◆ Required work
Your answer must be the full set of records, repeated exactly.

++++++

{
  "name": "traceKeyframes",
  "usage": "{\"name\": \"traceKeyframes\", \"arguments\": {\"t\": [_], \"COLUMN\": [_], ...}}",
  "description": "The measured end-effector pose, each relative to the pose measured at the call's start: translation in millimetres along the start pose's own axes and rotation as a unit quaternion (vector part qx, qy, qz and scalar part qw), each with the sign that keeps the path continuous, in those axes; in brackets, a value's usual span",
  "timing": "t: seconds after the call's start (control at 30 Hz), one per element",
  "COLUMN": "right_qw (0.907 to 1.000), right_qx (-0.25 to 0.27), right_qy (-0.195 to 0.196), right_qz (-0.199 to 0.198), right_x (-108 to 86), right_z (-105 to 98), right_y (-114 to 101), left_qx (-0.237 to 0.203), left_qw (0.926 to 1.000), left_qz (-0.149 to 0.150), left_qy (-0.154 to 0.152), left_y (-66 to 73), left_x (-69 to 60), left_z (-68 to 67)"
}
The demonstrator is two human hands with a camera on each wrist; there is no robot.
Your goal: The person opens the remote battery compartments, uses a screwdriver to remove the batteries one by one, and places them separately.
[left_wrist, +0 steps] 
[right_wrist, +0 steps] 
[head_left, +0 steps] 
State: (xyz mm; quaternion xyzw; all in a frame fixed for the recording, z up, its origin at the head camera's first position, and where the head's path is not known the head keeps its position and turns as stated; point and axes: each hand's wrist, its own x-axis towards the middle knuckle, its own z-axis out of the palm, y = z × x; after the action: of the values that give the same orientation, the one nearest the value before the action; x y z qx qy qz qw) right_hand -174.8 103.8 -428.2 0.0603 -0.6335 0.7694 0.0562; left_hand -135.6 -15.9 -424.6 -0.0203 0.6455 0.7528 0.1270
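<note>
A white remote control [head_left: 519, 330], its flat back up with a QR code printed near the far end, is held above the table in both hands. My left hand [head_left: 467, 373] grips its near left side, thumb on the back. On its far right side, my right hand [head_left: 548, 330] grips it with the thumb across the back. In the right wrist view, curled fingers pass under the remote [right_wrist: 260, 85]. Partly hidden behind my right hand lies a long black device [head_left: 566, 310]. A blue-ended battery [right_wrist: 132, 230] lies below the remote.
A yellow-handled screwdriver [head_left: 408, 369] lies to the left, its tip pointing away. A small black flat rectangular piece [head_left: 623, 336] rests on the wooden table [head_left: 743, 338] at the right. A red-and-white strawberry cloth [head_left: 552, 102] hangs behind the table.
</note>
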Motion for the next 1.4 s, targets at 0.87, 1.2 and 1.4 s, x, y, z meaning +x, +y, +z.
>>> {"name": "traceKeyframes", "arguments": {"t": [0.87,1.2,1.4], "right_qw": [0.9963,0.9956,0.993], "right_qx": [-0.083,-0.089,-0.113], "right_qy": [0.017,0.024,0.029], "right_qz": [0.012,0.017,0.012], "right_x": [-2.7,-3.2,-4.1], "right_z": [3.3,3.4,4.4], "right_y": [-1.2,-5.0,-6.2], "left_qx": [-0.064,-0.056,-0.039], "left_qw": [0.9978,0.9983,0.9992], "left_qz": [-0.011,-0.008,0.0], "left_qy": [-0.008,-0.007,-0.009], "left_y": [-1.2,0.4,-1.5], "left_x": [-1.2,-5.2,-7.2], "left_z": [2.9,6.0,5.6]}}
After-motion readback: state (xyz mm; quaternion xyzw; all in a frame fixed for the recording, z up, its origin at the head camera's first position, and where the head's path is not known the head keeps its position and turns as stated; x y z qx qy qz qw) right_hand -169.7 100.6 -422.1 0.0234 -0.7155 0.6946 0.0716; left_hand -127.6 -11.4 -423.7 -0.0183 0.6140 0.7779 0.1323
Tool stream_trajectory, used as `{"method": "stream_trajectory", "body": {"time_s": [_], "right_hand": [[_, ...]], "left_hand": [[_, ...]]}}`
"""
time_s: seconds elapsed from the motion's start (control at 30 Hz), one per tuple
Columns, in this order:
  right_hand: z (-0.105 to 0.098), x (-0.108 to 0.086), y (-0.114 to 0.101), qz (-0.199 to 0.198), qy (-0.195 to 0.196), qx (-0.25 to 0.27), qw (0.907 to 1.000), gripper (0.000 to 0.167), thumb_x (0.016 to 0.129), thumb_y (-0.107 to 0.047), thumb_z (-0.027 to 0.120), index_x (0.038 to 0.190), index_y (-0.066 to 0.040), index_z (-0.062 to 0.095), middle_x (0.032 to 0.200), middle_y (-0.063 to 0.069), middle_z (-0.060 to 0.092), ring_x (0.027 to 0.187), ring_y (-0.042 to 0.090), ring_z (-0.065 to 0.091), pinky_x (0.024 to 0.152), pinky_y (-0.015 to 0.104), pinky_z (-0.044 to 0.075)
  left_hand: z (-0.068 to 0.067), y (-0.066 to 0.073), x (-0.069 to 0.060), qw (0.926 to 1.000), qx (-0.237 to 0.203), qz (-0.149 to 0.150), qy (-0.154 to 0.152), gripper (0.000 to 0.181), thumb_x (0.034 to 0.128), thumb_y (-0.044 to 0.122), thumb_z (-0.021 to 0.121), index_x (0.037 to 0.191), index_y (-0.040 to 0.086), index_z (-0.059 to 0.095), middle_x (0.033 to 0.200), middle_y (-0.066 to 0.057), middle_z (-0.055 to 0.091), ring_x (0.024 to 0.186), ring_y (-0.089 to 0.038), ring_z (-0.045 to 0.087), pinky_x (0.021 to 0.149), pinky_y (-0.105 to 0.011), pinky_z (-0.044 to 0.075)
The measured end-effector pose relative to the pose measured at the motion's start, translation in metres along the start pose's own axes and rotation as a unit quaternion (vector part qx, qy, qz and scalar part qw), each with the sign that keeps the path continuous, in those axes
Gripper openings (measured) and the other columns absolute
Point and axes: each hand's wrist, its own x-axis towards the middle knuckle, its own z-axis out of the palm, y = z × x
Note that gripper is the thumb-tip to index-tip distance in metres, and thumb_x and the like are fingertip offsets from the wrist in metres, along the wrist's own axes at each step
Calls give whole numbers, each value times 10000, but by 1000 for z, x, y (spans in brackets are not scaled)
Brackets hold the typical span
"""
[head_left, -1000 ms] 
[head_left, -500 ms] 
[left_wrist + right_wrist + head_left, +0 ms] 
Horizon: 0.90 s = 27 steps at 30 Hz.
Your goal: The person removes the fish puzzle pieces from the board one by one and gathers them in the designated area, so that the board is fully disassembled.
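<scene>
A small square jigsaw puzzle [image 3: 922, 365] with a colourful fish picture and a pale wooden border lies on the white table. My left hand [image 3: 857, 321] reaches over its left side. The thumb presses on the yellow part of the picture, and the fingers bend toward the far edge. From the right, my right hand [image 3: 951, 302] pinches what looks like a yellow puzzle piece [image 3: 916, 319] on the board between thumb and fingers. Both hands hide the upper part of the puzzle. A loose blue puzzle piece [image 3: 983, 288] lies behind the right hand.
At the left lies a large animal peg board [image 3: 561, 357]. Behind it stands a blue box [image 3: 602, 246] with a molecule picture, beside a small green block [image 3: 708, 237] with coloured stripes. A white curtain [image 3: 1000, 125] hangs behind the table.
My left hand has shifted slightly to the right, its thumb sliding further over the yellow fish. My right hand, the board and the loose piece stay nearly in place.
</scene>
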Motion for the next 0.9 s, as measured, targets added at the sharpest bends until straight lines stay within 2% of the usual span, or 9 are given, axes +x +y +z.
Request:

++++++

◆ Problem solution
{
  "name": "traceKeyframes",
  "usage": "{\"name\": \"traceKeyframes\", \"arguments\": {\"t\": [_], \"COLUMN\": [_], ...}}",
  "description": "The measured end-effector pose, each relative to the pose measured at the call's start: translation in millimetres along the start pose's own axes and rotation as a unit quaternion (vector part qx, qy, qz and scalar part qw), each with the sign that keeps the path continuous, in those axes; in brackets, a value's usual span",
  "timing": "t: seconds after the call's start (control at 30 Hz), one per element",
  "COLUMN": "right_qw (0.907 to 1.000), right_qx (-0.25 to 0.27), right_qy (-0.195 to 0.196), right_qz (-0.199 to 0.198), right_x (-108 to 86), right_z (-105 to 98), right_y (-114 to 101), left_qx (-0.237 to 0.203), left_qw (0.926 to 1.000), left_qz (-0.149 to 0.150), left_qy (-0.154 to 0.152), left_y (-66 to 73), left_x (-69 to 60), left_z (-68 to 67)"
}
The demonstrator is two human hands with a camera on each wrist; there is no robot.
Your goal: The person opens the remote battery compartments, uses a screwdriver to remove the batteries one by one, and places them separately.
[left_wrist, +0 steps] 
[right_wrist, +0 steps] 
[head_left, +0 steps] 
State: (xyz mm; quaternion xyzw; all in a frame fixed for the recording, z up, its origin at the head camera's first position, and where the head's path is not known the head keeps its position and turns as stated; point and axes: each hand's wrist, its own x-axis towards the middle knuckle, its own z-axis out of the palm, y = z × x; after the action: of the values that give the same orientation, the one nearest the value before the action; x y z qx qy qz qw) right_hand -174.8 103.8 -428.2 0.0603 -0.6335 0.7694 0.0562; left_hand -135.6 -15.9 -424.6 -0.0203 0.6455 0.7528 0.1270
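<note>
A white remote control [head_left: 519, 330], its flat back up with a QR code printed near the far end, is held above the table in both hands. My left hand [head_left: 467, 373] grips its near left side, thumb on the back. On its far right side, my right hand [head_left: 548, 330] grips it with the thumb across the back. In the right wrist view, curled fingers pass under the remote [right_wrist: 260, 85]. Partly hidden behind my right hand lies a long black device [head_left: 566, 310]. A blue-ended battery [right_wrist: 132, 230] lies below the remote.
A yellow-handled screwdriver [head_left: 408, 369] lies to the left, its tip pointing away. A small black flat rectangular piece [head_left: 623, 336] rests on the wooden table [head_left: 743, 338] at the right. A red-and-white strawberry cloth [head_left: 552, 102] hangs behind the table.
</note>
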Motion for the next 1.4 s, targets at 0.87, 1.2 and 1.4 s, x, y, z meaning +x, +y, +z.
>>> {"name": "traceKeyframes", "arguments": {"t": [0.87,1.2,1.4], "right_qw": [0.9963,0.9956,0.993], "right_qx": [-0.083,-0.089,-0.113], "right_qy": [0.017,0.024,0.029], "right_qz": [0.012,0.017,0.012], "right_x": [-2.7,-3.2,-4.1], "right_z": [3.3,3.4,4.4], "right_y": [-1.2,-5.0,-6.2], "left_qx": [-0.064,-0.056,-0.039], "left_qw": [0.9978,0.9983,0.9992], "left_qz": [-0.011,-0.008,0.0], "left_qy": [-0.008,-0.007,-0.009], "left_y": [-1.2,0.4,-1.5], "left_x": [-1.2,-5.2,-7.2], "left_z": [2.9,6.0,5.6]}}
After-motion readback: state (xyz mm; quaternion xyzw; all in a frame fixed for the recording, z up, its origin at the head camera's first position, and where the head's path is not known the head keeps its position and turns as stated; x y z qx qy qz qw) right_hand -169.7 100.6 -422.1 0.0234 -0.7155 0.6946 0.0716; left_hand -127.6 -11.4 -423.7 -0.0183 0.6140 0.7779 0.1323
Tool stream_trajectory, used as `{"method": "stream_trajectory", "body": {"time_s": [_], "right_hand": [[_, ...]], "left_hand": [[_, ...]]}}`
"""
time_s: seconds elapsed from the motion's start (control at 30 Hz), one per tuple
Columns, in this order:
  right_hand: z (-0.105 to 0.098), x (-0.108 to 0.086), y (-0.114 to 0.101), qz (-0.199 to 0.198), qy (-0.195 to 0.196), qx (-0.25 to 0.27), qw (0.907 to 1.000), gripper (0.000 to 0.167), thumb_x (0.016 to 0.129), thumb_y (-0.107 to 0.047), thumb_z (-0.027 to 0.120), index_x (0.038 to 0.190), index_y (-0.066 to 0.040), index_z (-0.062 to 0.095), middle_x (0.032 to 0.200), middle_y (-0.063 to 0.069), middle_z (-0.060 to 0.092), ring_x (0.027 to 0.187), ring_y (-0.042 to 0.090), ring_z (-0.065 to 0.091), pinky_x (0.024 to 0.152), pinky_y (-0.015 to 0.104), pinky_z (-0.044 to 0.075)
  left_hand: z (-0.068 to 0.067), y (-0.066 to 0.073), x (-0.069 to 0.060), qw (0.926 to 1.000), qx (-0.237 to 0.203), qz (-0.149 to 0.150), qy (-0.154 to 0.152), gripper (0.000 to 0.181), thumb_x (0.034 to 0.128), thumb_y (-0.044 to 0.122), thumb_z (-0.021 to 0.121), index_x (0.037 to 0.191), index_y (-0.040 to 0.086), index_z (-0.059 to 0.095), middle_x (0.033 to 0.200), middle_y (-0.066 to 0.057), middle_z (-0.055 to 0.091), ring_x (0.024 to 0.186), ring_y (-0.089 to 0.038), ring_z (-0.045 to 0.087), pinky_x (0.021 to 0.149), pinky_y (-0.105 to 0.011), pinky_z (-0.044 to 0.075)
The measured end-effector pose relative to the pose measured at the motion's start, translation in metres along the start pose's own axes and rotation as a unit quaternion (vector part qx, qy, qz and scalar part qw), each with the sign that keeps the path continuous, in those axes
Gripper openings (measured) and the other columns absolute
Point and axes: each hand's wrist, its own x-axis towards the middle knuckle, its own z-axis out of the palm, y = z × x
Note that gripper is the thumb-tip to index-tip distance in metres, and thumb_x and the like are fingertip offsets from the wrist in metres, along the wrist's own axes at each step
Calls give whole numbers, each value times 10000, but by 1000 for z, x, y (spans in brackets are not scaled)
Brackets hold the typical span
"""
[head_left, -1000 ms] 
[head_left, -500 ms] 
[left_wrist + right_wrist + head_left, +0 ms] 
Horizon: 0.90 s = 27 steps at 30 Hz.
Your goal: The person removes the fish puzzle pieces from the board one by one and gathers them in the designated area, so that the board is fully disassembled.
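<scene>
A small square jigsaw puzzle [image 3: 922, 365] with a colourful fish picture and a pale wooden border lies on the white table. My left hand [image 3: 857, 321] reaches over its left side. The thumb presses on the yellow part of the picture, and the fingers bend toward the far edge. From the right, my right hand [image 3: 951, 302] pinches what looks like a yellow puzzle piece [image 3: 916, 319] on the board between thumb and fingers. Both hands hide the upper part of the puzzle. A loose blue puzzle piece [image 3: 983, 288] lies behind the right hand.
At the left lies a large animal peg board [image 3: 561, 357]. Behind it stands a blue box [image 3: 602, 246] with a molecule picture, beside a small green block [image 3: 708, 237] with coloured stripes. A white curtain [image 3: 1000, 125] hangs behind the table.
My left hand has shifted slightly to the right, its thumb sliding further over the yellow fish. My right hand, the board and the loose piece stay nearly in place.
</scene>
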Motion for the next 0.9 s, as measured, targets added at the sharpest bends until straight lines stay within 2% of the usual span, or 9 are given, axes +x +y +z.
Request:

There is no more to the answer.